Without being there to verify what's going on, I would suggest making sure the focal point is set to the correct distance. Do you have any scrap anodized aluminum around? If not, some coil stock from the local BORG works reasonably well for this test.

Place a 4" long piece on the table with one end propped up by a 1" piece of scrap. Set the table height so you should be focused properly right in the center of the 4" sheet. Engrave multiple lines from the bottom end of the sheet to the top... if the line right in the middle of the sheet is not the sharpest, you're out of focus.

Mike Null
03-04-2011, 5:16 PM
Edi

If you are using adhesive to paste the sheets together it's a good bet that the adhesive may be the culprit. May you can experiment with some other types of adhesive.

I just ran another piece changing my settings closer to Mike Mckenzies recommendation and got zero browning on the back cover of a spiral notebook.

Edi Royer
03-04-2011, 11:20 PM
I should probably mention that this stuff is a lot thicker than notebook backing. It is almost 1/16" thick and even thicker when I add the paper.
It chars bare or covered.

Mike Null
03-05-2011, 6:49 AM
Edi

If you can be specific about the thicknesses and the adhesive I'm sure some of us will experiment using as close to your material as we can.

Rodne Gold
03-05-2011, 7:35 AM
You really need nitrogen rather than air assist to cut cardboard to minimise charring
However if you don't want to use an inert gas, try this : set ppi low , just above discrete perforation and use strong air assist - mask the material with paper based low tack sign vinyl application tape to stop surface marring. The freq/ppi is how many holes the laser drills in a set distance - the laser cuts by drilling lots of holes , closely spaced so they overlap , too little makes cuts like perforations , too much overlap puts a lot of heat into the material leading to charring.
You might of course just have too little power to cut this stuff cleanly , lasers work by vaporising and not "burning" , too little power density leads to burning. Think of making a hole thru paper with a butane soldering torch or a bic lighter - both will work but the hotter and thinner torch flame will make a clean hole and the bic's hole will be messy.

Edi Royer
03-05-2011, 10:57 PM
Mike...The chipboard is about 1/16" thick and I am using a Scotch/3M glue stick to glue the cardstock down and a Xyron sticker maker to add the patterned paper on top.

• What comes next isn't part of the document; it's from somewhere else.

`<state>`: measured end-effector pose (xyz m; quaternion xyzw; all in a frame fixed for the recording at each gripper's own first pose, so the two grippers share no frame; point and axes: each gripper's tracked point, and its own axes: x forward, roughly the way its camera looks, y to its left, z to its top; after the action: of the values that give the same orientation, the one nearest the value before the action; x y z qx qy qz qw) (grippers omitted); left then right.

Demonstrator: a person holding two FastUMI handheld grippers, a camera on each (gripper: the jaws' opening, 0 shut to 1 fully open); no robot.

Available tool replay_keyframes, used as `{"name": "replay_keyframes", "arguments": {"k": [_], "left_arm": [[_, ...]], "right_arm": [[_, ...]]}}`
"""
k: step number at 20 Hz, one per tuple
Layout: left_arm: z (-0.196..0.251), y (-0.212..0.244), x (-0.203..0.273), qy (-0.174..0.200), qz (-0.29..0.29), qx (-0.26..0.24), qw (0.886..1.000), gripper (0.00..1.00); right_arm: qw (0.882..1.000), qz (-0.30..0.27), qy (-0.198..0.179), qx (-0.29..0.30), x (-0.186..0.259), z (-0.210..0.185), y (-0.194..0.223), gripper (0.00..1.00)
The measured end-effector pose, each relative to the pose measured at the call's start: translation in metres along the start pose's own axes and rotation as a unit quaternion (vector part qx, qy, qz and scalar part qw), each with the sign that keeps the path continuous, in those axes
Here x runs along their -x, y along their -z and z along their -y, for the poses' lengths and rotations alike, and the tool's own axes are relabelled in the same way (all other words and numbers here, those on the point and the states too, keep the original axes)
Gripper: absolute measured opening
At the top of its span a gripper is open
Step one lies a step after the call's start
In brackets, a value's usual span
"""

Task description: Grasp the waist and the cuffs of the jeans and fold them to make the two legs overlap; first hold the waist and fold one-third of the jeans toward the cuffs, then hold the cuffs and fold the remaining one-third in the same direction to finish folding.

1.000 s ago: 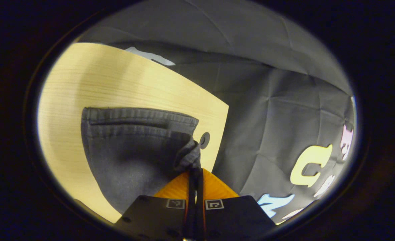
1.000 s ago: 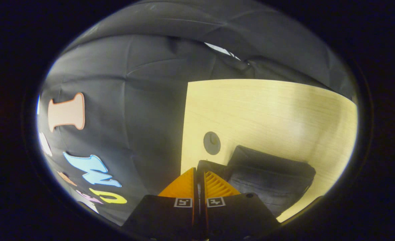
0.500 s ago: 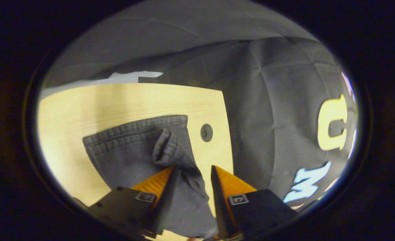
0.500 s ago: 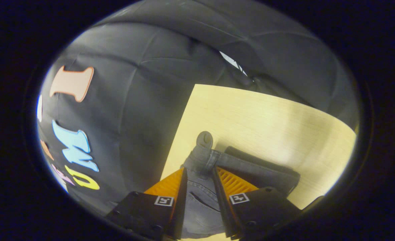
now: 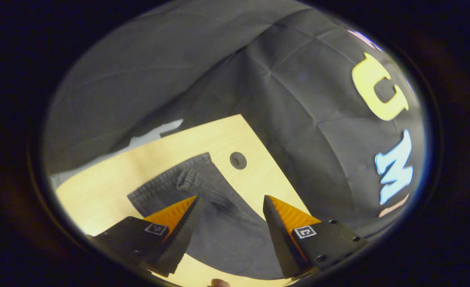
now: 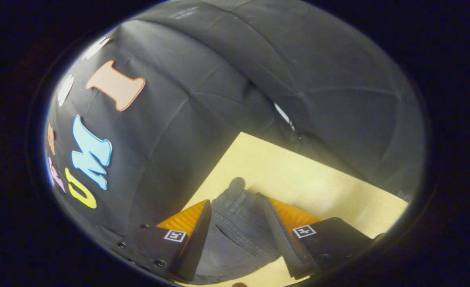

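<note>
The jeans [image 5: 215, 223] lie folded on the light wooden table [image 5: 111, 183], near its far corner, their stitched hem reaching almost to a round hole [image 5: 238, 160] by the table's edge. In the left gripper view, the left gripper [image 5: 231, 199] hangs above the denim with its fingers spread wide, gripping nothing. In the right gripper view, the right gripper [image 6: 236, 201] is likewise wide open over the jeans [image 6: 235, 235], holding nothing, above the same table [image 6: 318, 187] corner.

The left gripper [image 5: 231, 199] and the right gripper [image 6: 235, 199] both hang tilted, fingers spread wide apart and gripping nothing, each seen from its own camera with both fingers reaching up from the lower edge of the view.
</note>
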<state>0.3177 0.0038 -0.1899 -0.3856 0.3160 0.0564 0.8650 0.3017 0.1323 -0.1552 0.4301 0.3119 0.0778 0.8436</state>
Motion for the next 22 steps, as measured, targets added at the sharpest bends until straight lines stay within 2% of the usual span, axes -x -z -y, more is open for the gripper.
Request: {"name": "replay_keyframes", "arguments": {"k": [3, 6, 9, 14, 19, 22], "left_arm": [[0.021, 0.004, 0.025, 0.007, 0.024, -0.055, 0.998, 0.99], [0.040, 0.018, 0.036, 0.022, 0.028, -0.070, 0.997, 0.99], [0.045, 0.026, 0.031, 0.041, 0.023, -0.071, 0.996, 1.00], [0.056, 0.030, 0.017, 0.061, 0.017, -0.088, 0.994, 0.99], [0.050, 0.034, 0.001, 0.057, -0.001, -0.089, 0.994, 0.99], [0.052, 0.033, 0.003, 0.062, -0.001, -0.092, 0.994, 0.99]], "right_arm": [[0.999, 0.018, 0.040, -0.009, 0.019, 0.021, 0.021, 0.83], [0.995, 0.044, 0.078, -0.033, 0.032, 0.031, 0.048, 0.86], [0.993, 0.057, 0.097, -0.036, 0.020, 0.030, 0.067, 0.86], [0.984, 0.075, 0.143, -0.069, -0.011, 0.034, 0.074, 0.88], [0.980, 0.099, 0.152, -0.085, -0.018, 0.036, 0.073, 0.88], [0.978, 0.102, 0.152, -0.103, -0.018, 0.037, 0.071, 0.84]]}}
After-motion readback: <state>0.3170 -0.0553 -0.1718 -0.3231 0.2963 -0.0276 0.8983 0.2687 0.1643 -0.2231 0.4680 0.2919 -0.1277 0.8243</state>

Rodne...I think I'll try masking next so I can use the air assist. Thanks.
And maybe you're right...I may just not have enough power to cut nicely at this thickness.

Thanks for all your replies...I'll keep on experimenting!

Dan Hintz
03-05-2011, 10:59 PM
Have you verified your focus?

Edi Royer
03-06-2011, 7:37 AM
Dan...No, I need to get some material first. I haven't had a chance to run to the store...I've been working 10 hr days all week and this weekend.
I'll get some anodized aluminum and check it out. Thank you for the how-to...I would not have known how to do that.